The principle "the book is the best gift" is relevant today, but you need to take into account the peculiarities of character, the tastes of the presented. To carry children's literature to respectable and respected people is frank nonsense. Always carefully study the selected book and its author, compare the information with the interests of the presented. Always remove the price tag from the gift - if possible. Do not call the price, even indirectly or after a long time - except when asked about it directly.

Handing or sending gifts (except flowers and cars) always implies packaging. When a gift is handed over personally, the bestowed must disclose and become familiar with the surprise in the presence of donors. Polite and educated people give thanks even for a frankly ridiculous or tasteless gift.

Try in the future at any opportunity to demonstrate that the object you like - or even brought real benefits (of course, you should focus on what this thing is, because you can be presented with an ordinary trinket).
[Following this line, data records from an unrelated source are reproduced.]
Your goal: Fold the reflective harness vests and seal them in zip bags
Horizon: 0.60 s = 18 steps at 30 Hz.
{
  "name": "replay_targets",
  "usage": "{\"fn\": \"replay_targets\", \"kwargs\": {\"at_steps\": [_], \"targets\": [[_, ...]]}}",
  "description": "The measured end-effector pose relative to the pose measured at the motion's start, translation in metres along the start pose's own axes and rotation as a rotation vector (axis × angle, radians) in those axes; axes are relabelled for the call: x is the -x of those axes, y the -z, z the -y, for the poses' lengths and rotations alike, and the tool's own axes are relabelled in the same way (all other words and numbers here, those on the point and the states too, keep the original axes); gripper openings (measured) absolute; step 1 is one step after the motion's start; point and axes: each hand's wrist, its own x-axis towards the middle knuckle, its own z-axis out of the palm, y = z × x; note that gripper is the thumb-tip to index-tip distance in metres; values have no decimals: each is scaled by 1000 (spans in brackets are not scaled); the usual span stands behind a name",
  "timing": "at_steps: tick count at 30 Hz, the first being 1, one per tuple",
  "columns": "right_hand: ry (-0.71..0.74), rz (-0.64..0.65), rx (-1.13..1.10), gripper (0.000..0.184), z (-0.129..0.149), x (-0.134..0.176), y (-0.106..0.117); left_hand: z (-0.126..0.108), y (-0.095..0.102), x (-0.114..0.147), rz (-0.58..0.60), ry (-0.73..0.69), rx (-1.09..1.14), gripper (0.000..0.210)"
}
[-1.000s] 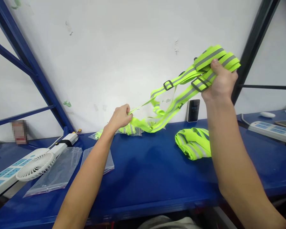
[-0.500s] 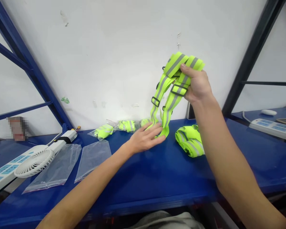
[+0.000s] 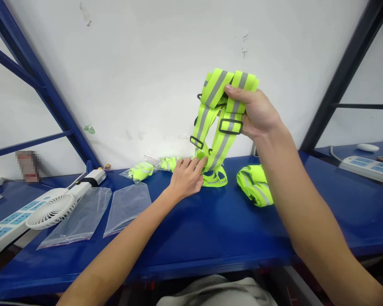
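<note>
The right hand (image 3: 263, 112) has its fingers clamped on the upper folds of a fluorescent yellow-green webbing harness with grey stripes and black plastic buckles (image 3: 216, 89), whose straps hang below those fingers over the glossy blue desk (image 3: 207, 229). At the lower straps, the left hand (image 3: 187, 177) has its fingers bent close together (whether they grip, I cannot tell). Right of the left fingers sits a rolled yellow-green striped webbing bundle (image 3: 253, 185); left of them lies a flat clear plastic bag (image 3: 127, 206).
</note>
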Motion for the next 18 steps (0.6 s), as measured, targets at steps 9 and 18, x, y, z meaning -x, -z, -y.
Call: {"fn": "replay_targets", "kwargs": {"at_steps": [9,18], "targets": [[67,-219,69,21,-34,-20,27,-2,10,4,-293,-217,119,12],[-121,-455,49,12,-86,-40,48,-46,36,4,-79,-405,597,14]]}}
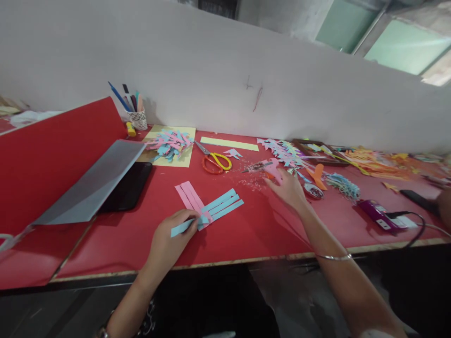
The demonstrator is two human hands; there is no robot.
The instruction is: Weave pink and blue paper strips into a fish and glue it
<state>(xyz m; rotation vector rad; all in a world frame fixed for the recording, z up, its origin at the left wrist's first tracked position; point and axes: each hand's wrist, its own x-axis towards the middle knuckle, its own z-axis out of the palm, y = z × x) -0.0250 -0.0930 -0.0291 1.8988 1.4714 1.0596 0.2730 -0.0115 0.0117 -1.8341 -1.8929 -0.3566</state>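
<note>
Pinched in my left hand (176,234) are joined paper strips: a pink slit piece (190,195) points up and left, and a light blue slit piece (223,204) points right. They cross near my fingertips, just above the red table (225,246). My right hand (291,190) reaches out with fingers apart, right beside a pink glue gun (275,168); whether the fingertips touch its handle I cannot tell. Behind the strips lie scissors (216,162) with one red and one yellow handle loop. Small scraps (255,183) are scattered left of my right hand.
A heap of pink and blue cuttings (172,143) lies on a yellow sheet (181,162). At left are a black tablet (130,192), a red folder (70,141) and a pen cup (138,119). To the right sit a purple power strip (377,216) with cables and another person's hand (444,206).
</note>
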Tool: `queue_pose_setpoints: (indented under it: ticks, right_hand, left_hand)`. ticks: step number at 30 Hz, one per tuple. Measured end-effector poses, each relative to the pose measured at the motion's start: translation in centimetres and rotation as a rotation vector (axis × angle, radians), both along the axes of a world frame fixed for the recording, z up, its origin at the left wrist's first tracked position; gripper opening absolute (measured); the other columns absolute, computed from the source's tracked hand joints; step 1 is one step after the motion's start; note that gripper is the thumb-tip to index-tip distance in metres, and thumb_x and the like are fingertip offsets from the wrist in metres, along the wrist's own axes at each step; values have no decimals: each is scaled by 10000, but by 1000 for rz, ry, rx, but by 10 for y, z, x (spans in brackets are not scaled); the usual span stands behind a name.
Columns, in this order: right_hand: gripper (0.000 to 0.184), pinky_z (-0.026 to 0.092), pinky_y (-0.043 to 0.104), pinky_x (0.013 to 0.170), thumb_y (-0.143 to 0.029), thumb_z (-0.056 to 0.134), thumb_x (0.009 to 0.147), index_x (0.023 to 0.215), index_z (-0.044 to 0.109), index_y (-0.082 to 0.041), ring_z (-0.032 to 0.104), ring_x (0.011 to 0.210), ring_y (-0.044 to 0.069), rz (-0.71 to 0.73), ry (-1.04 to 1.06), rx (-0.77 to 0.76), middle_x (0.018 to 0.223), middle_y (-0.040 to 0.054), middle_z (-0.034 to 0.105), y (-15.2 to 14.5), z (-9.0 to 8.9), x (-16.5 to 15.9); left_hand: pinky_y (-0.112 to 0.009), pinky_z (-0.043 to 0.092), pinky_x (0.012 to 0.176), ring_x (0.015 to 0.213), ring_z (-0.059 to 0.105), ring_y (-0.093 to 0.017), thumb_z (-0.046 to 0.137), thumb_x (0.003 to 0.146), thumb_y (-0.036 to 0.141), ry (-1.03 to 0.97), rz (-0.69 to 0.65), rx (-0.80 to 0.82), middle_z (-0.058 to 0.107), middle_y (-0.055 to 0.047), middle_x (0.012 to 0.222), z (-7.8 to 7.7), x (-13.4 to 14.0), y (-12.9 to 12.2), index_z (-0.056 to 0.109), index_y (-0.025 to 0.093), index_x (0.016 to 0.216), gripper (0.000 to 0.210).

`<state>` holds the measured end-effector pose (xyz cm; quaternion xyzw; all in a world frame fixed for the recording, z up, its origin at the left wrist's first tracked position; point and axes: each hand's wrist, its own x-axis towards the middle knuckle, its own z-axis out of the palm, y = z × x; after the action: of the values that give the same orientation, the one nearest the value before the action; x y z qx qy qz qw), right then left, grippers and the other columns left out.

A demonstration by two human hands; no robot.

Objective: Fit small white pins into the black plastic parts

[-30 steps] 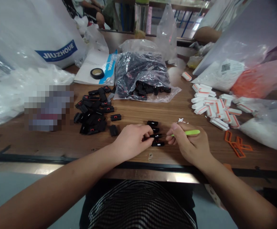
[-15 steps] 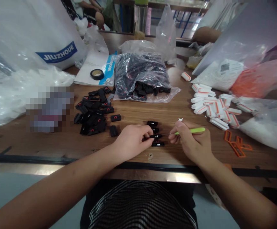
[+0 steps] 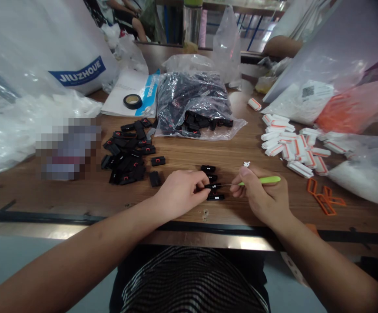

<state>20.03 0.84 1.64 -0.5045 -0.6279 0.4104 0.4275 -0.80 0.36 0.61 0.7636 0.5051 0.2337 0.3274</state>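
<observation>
Near the table's front edge, my left hand (image 3: 184, 191) pinches the end of a black connector housing (image 3: 213, 186) that carries small white dots. My right hand (image 3: 260, 189) is closed round a thin pick with a green handle (image 3: 270, 179); the pick's fine tip meets the housing's right end. Similar black pieces lie in a column with it: one at the top (image 3: 207, 168), one just above my fingers (image 3: 212, 178), and one below (image 3: 215, 197). A few tiny white bits (image 3: 247, 164) rest beyond my right fingertips.
Left of my hands is a heap of black pieces (image 3: 127, 161). Behind stands a clear bag (image 3: 192, 100) of more. White-and-orange pieces (image 3: 293, 145) and orange frames (image 3: 324, 202) lie to the right. A tape roll (image 3: 132, 101) sits on a booklet (image 3: 115, 93).
Both hands keep nearly the same place and hold the same things. The pick's tip stays at the black housing; the view has shifted very slightly.
</observation>
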Motion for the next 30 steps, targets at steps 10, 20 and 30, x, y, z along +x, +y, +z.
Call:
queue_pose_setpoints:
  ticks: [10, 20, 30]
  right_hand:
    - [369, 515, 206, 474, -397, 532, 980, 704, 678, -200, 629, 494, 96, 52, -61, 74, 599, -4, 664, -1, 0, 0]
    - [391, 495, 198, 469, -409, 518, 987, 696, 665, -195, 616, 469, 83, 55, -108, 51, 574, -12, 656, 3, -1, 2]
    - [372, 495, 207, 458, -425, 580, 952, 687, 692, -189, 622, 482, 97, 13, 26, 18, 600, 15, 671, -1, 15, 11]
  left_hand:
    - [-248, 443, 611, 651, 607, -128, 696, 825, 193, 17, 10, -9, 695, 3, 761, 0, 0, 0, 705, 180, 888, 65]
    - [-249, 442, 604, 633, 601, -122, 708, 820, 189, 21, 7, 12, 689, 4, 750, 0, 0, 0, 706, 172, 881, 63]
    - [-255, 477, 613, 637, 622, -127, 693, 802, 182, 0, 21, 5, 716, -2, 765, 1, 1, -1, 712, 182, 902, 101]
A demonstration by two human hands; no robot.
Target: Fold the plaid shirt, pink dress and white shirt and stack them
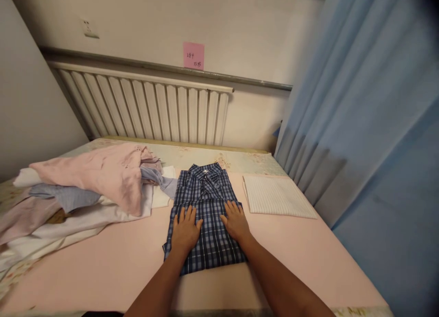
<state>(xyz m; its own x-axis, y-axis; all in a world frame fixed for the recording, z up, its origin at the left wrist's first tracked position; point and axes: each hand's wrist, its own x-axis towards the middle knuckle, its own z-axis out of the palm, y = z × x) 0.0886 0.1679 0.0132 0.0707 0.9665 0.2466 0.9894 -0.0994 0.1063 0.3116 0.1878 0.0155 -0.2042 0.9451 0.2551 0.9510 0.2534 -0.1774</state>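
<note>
A navy plaid shirt [211,225] lies folded in front of me, its collar pointing away and its lower part turned up over the front. My left hand [186,230] rests flat on the shirt's left side, fingers spread. On the right side of the same folded part, my right hand [236,221] lies palm down with its fingers stretched out. Neither hand grips the cloth. A small corner of fabric sticks out at the shirt's lower left edge.
Loose clothes [99,175] are heaped on the left. A folded striped white cloth [277,196] lies to the right on the pink sheet [113,257]. A radiator [161,107] stands behind the bed, and a blue curtain [356,102] hangs along the right side.
</note>
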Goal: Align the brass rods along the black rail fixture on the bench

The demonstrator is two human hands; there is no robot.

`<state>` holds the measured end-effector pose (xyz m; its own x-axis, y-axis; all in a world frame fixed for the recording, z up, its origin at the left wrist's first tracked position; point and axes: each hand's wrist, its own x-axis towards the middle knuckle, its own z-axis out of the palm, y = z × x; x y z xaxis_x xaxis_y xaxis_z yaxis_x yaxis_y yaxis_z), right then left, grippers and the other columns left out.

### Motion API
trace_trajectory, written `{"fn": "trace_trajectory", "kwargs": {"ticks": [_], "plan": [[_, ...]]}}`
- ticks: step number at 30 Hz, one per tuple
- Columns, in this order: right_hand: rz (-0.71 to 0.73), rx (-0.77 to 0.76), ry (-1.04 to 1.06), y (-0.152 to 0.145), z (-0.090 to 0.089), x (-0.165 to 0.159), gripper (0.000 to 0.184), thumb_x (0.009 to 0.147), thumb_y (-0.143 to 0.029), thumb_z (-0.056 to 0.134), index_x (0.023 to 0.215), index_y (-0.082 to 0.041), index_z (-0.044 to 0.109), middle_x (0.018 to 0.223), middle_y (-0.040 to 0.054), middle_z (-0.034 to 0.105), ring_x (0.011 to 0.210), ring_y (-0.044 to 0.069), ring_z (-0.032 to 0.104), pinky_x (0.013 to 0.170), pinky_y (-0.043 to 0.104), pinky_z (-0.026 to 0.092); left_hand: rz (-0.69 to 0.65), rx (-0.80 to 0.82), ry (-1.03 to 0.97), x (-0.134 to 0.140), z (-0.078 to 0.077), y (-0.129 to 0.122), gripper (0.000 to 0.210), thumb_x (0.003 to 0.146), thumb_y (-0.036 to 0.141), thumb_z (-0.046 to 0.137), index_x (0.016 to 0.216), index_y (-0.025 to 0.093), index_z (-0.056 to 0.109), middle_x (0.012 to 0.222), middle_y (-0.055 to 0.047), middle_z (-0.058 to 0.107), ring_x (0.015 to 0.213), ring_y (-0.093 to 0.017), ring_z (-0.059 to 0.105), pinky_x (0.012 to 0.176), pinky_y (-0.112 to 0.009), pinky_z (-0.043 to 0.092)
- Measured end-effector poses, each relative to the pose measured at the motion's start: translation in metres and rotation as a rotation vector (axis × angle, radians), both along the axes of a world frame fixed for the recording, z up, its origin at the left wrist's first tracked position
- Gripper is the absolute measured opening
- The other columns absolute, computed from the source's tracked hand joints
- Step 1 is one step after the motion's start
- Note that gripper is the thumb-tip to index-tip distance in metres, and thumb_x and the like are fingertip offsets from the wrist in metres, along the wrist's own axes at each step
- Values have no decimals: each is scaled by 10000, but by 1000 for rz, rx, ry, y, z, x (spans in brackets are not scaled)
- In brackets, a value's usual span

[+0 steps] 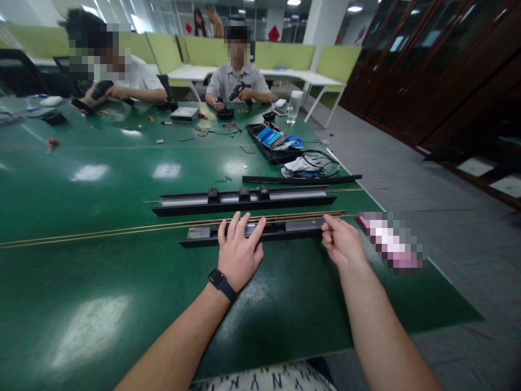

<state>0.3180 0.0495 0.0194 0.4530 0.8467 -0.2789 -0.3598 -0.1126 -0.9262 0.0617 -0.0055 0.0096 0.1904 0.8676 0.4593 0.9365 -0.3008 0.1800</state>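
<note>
My left hand (240, 250), with a dark watch on the wrist, lies with fingers spread across the near black rail (301, 227) and the thin gold rods (122, 232) along it. At the rail's right end my right hand (344, 239) is closed in a pinch at one of the rods; the exact contact is partly hidden by the fingers. The rods run far out to the left over the table. Just beyond lies a second black rail (285, 201) with three small black blocks (243, 194) on its pale channel.
A thin black strip (301, 179) lies behind the rails. Farther back are a black tray (268, 149) with blue items, a coiled cable (321, 160) and a glass (294, 106). Two people sit across the green table (101, 304), holding drills. A blurred-out pink item (391, 239) lies right.
</note>
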Motion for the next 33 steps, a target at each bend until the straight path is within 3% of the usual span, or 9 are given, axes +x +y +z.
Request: {"fn": "trace_trajectory", "kwargs": {"ticks": [9, 15, 33], "plan": [[-17, 26, 5, 1, -1, 1, 337, 736, -270, 837, 693, -192, 512, 545, -50, 587, 310, 42, 393, 234, 129, 226, -59, -7, 45, 8, 6, -2, 606, 915, 305, 566, 1506, 227, 456, 1618, -89, 372, 1534, -293, 261, 1250, -519, 179], [-15, 43, -1, 1, 0, 1, 345, 724, -283, 850, 706, -193, 518, 545, -51, 589, 310, 42, 401, 236, 129, 231, -128, -42, 86, 10, 6, 0, 674, 910, 293, 553, 1530, 91, 381, 1623, -144, 347, 1530, -270, 275, 1270, -436, 209], [-41, 47, -20, 2, -1, 0, 344, 737, -297, 846, 715, -190, 520, 538, -54, 580, 304, 36, 396, 248, 129, 223, -139, -48, 103, 11, 11, 0, 658, 891, 256, 570, 1505, 83, 408, 1597, -178, 385, 1508, -304, 318, 1260, -478, 248]]}}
How to behave at the table?

The behavior of the person at the table is a very important component of etiquette. It is at this moment that it is often appreciated by potential business partners, representatives of the other sex, and many other people.Think of the impression you make on co-workers and bosses. The easiest way is for those who even strictly observe the rules of decency at home. Here are a few of the main ones:

  • always put a napkin on your knees (only it can be used to wipe lips, fingers);
  • after the meal, place the napkins at the plate; if they fall, take the others or ask the waiter for new ones;
  • if you drink wine, pour it only into glasses, which you need to hold with three fingers - exclusively by the leg, without touching the bowl;
  • soup must be drawn from itself, not to itself, so as not to splash clothes;
  • try not to overfill the plates, other containers - it is not only ugly, but also difficult to move;
  • There are three popular dishes that are eaten with your hands: fried or boiled chicken, meat on the ribs and any kind of crunchy snacks;
  • when handing a dish to another person, place it directly on the table, do not give it in your hands;
  • do not use any cutlery in order to clean the fish from the bones - this is done only by hand.

It would be possible to give examples of behavior consistent with etiquette for a long time. However, what has already been said will be enough for you to behave correctly in 9 cases out of 10. In other situations, tact, elementary logic, attentiveness to other people will help you.

On the basic rules of etiquette, see the following video.